1
Respondió Job, y dijo:
2
“Hoy también es amarga mi queja; mi mano es pesada a causa de mi gemido.
3
¡Quién diera que yo supiese dónde hallarle! Yo iría hasta su tribunal.
4
Expondría mi causa delante de él, y llenaría mi boca de argumentos.
5
Yo sabría las palabras que él me respondería, y entendería lo que me dijese.
6
¿Contendería conmigo con la grandeza de su fuerza? No; antes él me atendería.
7
Allí el justo razonaría con él; y yo escaparía para siempre de mi juez.
8
«He aquí, si voy al oriente, no está allí; y si al occidente, no lo percibo;
9
si al norte él actúa, yo no lo veré; al sur se esconderá, y no lo veré.
10
Mas él conoce mi camino; si me probara, saldría yo como el oro.
11
Mis pies han seguido sus pisadas; guardé su camino, y no me aparté.
12
Del mandamiento de sus labios nunca me separé; guardé las palabras de su boca más que mi comida necesaria.
13
Pero si él determina una cosa, ¿quién lo hará desistir?
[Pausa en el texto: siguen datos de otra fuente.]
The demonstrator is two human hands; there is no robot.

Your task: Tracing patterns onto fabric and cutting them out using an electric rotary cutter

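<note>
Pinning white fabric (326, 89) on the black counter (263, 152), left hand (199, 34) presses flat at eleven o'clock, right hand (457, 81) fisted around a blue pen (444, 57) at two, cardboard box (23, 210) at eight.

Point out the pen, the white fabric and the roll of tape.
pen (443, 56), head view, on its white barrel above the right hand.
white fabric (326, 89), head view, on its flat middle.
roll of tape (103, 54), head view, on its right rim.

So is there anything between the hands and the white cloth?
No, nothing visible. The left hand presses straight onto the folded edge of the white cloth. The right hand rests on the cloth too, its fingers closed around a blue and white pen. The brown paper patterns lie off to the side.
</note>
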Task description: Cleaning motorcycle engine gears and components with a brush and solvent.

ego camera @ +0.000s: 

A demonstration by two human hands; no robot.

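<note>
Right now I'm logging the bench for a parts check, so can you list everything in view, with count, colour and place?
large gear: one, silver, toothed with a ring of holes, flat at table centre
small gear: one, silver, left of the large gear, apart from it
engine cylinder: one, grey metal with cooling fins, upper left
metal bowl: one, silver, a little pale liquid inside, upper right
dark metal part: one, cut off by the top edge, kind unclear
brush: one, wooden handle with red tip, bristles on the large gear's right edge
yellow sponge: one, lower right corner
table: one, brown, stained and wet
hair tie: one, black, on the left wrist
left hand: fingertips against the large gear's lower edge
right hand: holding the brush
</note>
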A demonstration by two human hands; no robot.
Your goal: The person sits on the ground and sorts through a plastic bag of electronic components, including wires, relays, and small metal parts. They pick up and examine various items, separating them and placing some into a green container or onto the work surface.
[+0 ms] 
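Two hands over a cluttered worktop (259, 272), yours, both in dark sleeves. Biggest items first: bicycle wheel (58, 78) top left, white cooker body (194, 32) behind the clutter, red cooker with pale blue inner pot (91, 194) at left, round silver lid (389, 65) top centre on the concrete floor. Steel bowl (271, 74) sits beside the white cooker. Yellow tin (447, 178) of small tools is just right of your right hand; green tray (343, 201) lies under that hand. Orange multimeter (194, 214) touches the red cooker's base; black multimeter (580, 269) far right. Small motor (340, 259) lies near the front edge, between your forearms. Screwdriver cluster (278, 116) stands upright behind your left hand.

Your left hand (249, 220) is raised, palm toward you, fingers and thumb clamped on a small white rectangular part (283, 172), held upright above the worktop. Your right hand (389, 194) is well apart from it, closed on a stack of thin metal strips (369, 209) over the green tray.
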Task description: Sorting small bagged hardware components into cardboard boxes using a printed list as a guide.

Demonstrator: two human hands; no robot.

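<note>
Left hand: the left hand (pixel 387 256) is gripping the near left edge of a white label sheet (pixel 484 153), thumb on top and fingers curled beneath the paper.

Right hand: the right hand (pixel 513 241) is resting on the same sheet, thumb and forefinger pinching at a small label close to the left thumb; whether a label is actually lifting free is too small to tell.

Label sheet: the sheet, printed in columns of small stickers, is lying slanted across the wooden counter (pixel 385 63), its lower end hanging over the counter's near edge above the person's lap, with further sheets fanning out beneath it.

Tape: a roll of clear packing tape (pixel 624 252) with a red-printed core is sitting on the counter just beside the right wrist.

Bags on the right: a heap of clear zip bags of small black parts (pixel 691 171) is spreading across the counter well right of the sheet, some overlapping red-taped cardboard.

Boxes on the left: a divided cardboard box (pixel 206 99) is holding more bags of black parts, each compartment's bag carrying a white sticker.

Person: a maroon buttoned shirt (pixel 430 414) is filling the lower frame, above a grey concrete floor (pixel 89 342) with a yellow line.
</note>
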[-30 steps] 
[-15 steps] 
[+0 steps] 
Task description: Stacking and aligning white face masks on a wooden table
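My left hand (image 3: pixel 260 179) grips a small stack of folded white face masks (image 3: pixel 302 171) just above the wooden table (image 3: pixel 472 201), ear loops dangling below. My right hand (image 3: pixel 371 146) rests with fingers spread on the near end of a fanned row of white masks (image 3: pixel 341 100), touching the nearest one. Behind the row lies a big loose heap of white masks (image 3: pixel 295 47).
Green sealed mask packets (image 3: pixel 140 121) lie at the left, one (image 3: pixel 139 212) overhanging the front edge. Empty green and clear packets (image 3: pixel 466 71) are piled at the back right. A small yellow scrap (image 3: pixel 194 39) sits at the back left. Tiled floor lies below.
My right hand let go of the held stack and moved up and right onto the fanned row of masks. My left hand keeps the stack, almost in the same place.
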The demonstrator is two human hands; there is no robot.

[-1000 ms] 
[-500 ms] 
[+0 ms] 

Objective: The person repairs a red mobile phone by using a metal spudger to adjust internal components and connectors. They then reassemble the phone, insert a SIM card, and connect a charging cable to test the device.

Su alma deseó, e hizo.
14
Él, pues, acabará lo que ha determinado de mí; y muchas cosas como estas hay en él.
15
Por lo cual yo me espanto en su presencia; cuando lo considero, tengo temblor de él.
16
Dios ha hecho desmayar mi corazón, y me ha turbado el Omnipotente.
17
¿Por qué no fui yo cortado delante de las tinieblas, ni cubrió la oscuridad mi rostro?»